[INFORMATION SHOWN]
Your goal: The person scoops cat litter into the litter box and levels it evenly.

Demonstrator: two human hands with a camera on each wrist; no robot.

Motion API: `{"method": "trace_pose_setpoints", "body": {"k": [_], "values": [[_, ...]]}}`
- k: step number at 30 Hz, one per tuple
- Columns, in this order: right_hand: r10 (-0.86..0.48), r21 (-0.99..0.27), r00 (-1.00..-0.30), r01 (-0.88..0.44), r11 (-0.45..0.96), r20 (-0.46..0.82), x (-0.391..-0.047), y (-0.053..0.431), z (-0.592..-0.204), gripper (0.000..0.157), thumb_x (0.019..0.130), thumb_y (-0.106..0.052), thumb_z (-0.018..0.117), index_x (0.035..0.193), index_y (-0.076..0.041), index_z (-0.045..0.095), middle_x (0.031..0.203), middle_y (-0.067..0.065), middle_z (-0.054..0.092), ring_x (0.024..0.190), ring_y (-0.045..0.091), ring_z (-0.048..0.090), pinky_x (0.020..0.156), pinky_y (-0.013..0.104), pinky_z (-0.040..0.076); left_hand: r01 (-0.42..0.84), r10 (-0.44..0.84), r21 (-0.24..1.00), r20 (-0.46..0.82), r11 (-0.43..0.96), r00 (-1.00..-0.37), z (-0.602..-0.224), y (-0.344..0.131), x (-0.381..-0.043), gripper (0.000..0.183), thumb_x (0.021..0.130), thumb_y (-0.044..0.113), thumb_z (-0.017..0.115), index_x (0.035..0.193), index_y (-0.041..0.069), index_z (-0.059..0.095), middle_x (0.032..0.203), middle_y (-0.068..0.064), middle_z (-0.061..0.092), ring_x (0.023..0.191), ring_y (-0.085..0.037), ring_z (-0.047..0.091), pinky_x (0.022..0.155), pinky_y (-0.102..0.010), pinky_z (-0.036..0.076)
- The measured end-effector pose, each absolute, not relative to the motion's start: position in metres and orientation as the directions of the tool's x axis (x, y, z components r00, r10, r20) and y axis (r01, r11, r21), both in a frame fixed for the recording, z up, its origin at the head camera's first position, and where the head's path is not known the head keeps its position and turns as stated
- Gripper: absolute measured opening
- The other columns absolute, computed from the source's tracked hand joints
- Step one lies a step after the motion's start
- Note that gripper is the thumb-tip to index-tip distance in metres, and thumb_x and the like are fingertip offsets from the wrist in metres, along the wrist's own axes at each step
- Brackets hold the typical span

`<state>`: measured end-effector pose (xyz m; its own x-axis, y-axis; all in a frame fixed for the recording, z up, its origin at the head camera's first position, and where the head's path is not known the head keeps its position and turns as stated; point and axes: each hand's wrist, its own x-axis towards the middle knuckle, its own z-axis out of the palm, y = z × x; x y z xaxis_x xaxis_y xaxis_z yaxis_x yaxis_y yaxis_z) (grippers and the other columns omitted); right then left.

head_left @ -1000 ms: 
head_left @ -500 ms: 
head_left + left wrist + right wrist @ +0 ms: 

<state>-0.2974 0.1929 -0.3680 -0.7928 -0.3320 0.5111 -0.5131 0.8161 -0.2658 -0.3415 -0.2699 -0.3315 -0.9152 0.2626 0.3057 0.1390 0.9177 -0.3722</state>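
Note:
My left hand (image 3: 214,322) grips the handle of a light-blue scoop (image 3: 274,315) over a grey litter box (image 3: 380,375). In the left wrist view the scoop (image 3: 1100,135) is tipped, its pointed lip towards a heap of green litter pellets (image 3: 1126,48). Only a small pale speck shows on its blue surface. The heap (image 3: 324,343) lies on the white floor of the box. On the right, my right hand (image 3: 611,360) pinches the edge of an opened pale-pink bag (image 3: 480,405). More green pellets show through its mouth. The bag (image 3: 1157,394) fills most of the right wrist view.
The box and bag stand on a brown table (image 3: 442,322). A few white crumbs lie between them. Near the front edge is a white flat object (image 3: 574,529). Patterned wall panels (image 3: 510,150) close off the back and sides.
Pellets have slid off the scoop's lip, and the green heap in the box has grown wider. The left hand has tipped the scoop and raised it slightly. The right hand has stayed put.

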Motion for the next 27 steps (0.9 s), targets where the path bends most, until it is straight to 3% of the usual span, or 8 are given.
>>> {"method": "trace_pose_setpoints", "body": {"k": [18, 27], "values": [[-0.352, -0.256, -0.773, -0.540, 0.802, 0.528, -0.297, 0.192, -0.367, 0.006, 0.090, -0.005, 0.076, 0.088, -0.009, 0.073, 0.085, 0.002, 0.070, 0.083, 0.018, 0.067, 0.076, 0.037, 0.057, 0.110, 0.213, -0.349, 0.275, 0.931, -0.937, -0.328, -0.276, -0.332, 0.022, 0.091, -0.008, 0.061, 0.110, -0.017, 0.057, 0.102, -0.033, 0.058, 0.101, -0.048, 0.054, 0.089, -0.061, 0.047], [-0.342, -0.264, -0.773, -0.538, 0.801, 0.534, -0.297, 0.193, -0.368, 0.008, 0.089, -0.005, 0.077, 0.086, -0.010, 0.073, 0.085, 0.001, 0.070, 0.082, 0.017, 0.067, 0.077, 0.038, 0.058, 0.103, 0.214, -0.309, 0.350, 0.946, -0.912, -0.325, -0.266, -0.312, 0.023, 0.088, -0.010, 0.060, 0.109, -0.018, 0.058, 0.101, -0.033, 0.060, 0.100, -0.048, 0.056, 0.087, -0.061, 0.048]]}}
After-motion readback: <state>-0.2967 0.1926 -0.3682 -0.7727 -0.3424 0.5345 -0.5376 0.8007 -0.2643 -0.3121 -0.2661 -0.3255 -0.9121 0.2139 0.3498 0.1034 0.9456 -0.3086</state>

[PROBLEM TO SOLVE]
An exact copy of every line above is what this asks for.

[ANSWER TO THIS TASK]
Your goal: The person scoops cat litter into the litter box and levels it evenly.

Demonstrator: two human hands with a camera on each wrist; no robot.

Motion API: `{"method": "trace_pose_setpoints", "body": {"k": [_], "values": [[_, ...]]}}`
- k: step number at 30 Hz, one per tuple
- Columns, in this order: right_hand: r10 (-0.86..0.48), r21 (-0.99..0.27), r00 (-1.00..-0.30), r01 (-0.88..0.44), r11 (-0.45..0.96), r20 (-0.46..0.82), x (-0.391..-0.047), y (-0.053..0.431), z (-0.592..-0.204), gripper (0.000..0.157), thumb_x (0.019..0.130), thumb_y (-0.106..0.052), thumb_z (-0.018..0.117), index_x (0.035..0.193), index_y (-0.076..0.041), index_z (-0.045..0.095), middle_x (0.031..0.203), middle_y (-0.067..0.065), middle_z (-0.054..0.092), ring_x (0.024..0.190), ring_y (-0.045..0.091), ring_z (-0.048..0.090), pinky_x (0.020..0.156), pinky_y (-0.013..0.104), pinky_z (-0.040..0.076); left_hand: r01 (-0.42..0.84), r10 (-0.44..0.84), r21 (-0.24..1.00), r20 (-0.46..0.82), r11 (-0.43..0.96), r00 (-1.00..-0.37), z (-0.602..-0.224), y (-0.344..0.131), x (-0.381..-0.043), gripper (0.000..0.183), thumb_x (0.021..0.130), thumb_y (-0.044..0.113), thumb_z (-0.017..0.115), index_x (0.035..0.193), index_y (-0.041..0.069), index_z (-0.059..0.095), middle_x (0.032..0.203), middle_y (-0.068..0.064), middle_z (-0.061..0.092), ring_x (0.023..0.191), ring_y (-0.085..0.037), ring_z (-0.047..0.091), pinky_x (0.022..0.155), pinky_y (-0.102..0.010), pinky_z (-0.036..0.076)
- The measured end-effector pose, each absolute, not relative to the motion's start: position in metres and orientation as the directions of the tool's x axis (x, y, z components r00, r10, r20) and y axis (r01, r11, r21), both in a frame fixed for the recording, z up, its origin at the head camera's first position, and where the head's path is not known the head keeps its position and turns as stated
- Gripper: absolute measured opening
- The other columns absolute, computed from the source's tracked hand joints
- Step one lies a step after the motion's start
- Note that gripper is the thumb-tip to index-tip distance in metres, and thumb_x and the like are fingertip offsets from the wrist in metres, along the wrist's own axes at each step
- Brackets hold the typical span

`<state>`: measured end-effector pose (xyz m; its own x-axis, y-axis; all in a frame fixed for the recording, z up, its origin at the head camera's first position, and where the head's path is not known the head keeps its position and turns as stated; point and axes: each hand's wrist, its own x-axis towards the middle knuckle, its own z-axis out of the palm, y = z × x; x y z xaxis_x xaxis_y xaxis_z yaxis_x yaxis_y yaxis_z) (grippers and the other columns omitted); right then left.

head_left @ -1000 ms: 
head_left @ -500 ms: 
head_left + left wrist + right wrist @ +0 ms: 

<state>-0.2974 0.1929 -0.3680 -0.7928 -0.3320 0.5111 -0.5131 0.8161 -0.2658 -0.3415 -0.2699 -0.3315 -0.9152 0.2626 0.3057 0.1390 0.9177 -0.3722</state>
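Note:
My left hand (image 3: 214,322) grips the handle of a light-blue scoop (image 3: 274,315) over a grey litter box (image 3: 380,375). In the left wrist view the scoop (image 3: 1100,135) is tipped, its pointed lip towards a heap of green litter pellets (image 3: 1126,48). Only a small pale speck shows on its blue surface. The heap (image 3: 324,343) lies on the white floor of the box. On the right, my right hand (image 3: 611,360) pinches the edge of an opened pale-pink bag (image 3: 480,405). More green pellets show through its mouth. The bag (image 3: 1157,394) fills most of the right wrist view.
The box and bag stand on a brown table (image 3: 442,322). A few white crumbs lie between them. Near the front edge is a white flat object (image 3: 574,529). Patterned wall panels (image 3: 510,150) close off the back and sides.
Pellets have slid off the scoop's lip, and the green heap in the box has grown wider. The left hand has tipped the scoop and raised it slightly. The right hand has stayed put.
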
Motion for the next 27 steps (0.9 s), targets where the path bends most, until it is straight to 3% of the usual span, or 8 are given.
>>> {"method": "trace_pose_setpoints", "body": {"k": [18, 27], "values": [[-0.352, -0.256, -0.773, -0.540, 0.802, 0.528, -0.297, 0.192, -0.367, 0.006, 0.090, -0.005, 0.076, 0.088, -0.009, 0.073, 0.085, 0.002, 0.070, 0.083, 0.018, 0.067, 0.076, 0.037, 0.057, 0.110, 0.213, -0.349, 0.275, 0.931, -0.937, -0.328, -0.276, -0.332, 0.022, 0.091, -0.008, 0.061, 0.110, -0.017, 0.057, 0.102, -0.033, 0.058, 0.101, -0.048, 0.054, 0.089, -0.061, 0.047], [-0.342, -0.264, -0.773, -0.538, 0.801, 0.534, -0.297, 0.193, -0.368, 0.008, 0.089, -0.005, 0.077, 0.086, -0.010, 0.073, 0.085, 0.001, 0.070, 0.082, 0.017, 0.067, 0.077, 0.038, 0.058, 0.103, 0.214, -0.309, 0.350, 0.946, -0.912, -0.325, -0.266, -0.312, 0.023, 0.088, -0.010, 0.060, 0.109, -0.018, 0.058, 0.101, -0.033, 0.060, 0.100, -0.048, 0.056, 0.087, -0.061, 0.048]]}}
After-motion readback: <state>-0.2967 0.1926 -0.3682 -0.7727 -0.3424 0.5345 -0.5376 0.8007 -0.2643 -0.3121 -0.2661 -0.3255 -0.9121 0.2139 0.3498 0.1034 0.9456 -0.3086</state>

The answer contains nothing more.